┌─ Supplied information

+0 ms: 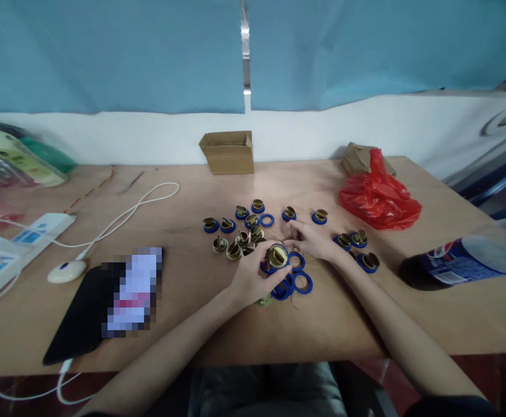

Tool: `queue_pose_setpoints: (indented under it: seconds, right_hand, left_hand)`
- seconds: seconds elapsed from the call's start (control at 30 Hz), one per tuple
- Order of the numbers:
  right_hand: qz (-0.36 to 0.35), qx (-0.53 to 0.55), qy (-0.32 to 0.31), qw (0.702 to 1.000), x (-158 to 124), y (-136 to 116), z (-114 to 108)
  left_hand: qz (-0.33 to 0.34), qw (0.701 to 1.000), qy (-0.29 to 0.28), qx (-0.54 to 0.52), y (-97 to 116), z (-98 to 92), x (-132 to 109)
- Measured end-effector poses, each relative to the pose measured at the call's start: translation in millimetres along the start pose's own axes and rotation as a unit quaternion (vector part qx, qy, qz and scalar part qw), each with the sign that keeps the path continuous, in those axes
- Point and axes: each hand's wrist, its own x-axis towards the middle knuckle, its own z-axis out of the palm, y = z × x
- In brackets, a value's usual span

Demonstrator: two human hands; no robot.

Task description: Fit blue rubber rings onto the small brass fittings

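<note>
l. hand (253, 278) pinches brass fitting (277, 255), face up, prob. for visibility & access. r. hand (316, 238) alongside, curled; contents can't be discerned. blue rings (310, 284) lie on surface (187, 278) nr. both, prob. for short reach.

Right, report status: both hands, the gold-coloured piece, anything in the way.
Left hand holding gold-coloured piece. Right hand close by, grip unclear. Blue rings lying loose near both hands, possibly in the way.
</note>
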Motion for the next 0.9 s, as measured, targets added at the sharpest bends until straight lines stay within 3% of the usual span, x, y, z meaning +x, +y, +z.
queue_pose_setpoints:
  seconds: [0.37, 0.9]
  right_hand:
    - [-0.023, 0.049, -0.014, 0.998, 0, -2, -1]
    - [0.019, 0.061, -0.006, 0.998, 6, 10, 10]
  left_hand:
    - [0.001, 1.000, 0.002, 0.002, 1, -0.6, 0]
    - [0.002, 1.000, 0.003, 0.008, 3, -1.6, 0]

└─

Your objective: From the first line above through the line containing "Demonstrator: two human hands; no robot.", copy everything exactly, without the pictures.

Output below:
+0 ms: 

Tool: `queue_pose_setpoints: (indented under it: seconds, right_hand, left_hand)`
- seconds: seconds elapsed from the call's start (control at 30 Hz), one per tuple
- Order of the numbers:
  right_hand: qz (-0.36 to 0.35), qx (-0.53 to 0.55), qy (-0.32 to 0.31), qw (0.702 to 1.000), x (-158 to 124), y (-136 to 116), z (-114 to 108)
  left_hand: qz (-0.33 to 0.34), qw (0.701 to 1.000), qy (-0.29 to 0.28), qx (-0.54 to 0.52), y (-97 to 116), z (-98 to 92), x (-132 to 109)
- Measured end-effector poses, each relative to the pose measured at the call's start: translation in millimetres along the start pose's own axes and rotation as a unit quaternion (vector part qx, qy, qz and scalar part qw), each with the sign that keeps the path continuous, in those axes
- Point and axes: each hand's wrist, its own x-axis towards the middle knuckle, its own z-axis out of the palm, y = z × x
- In brackets, a value's usual span

Demonstrator: two human hands; no robot.

There's no more to the output.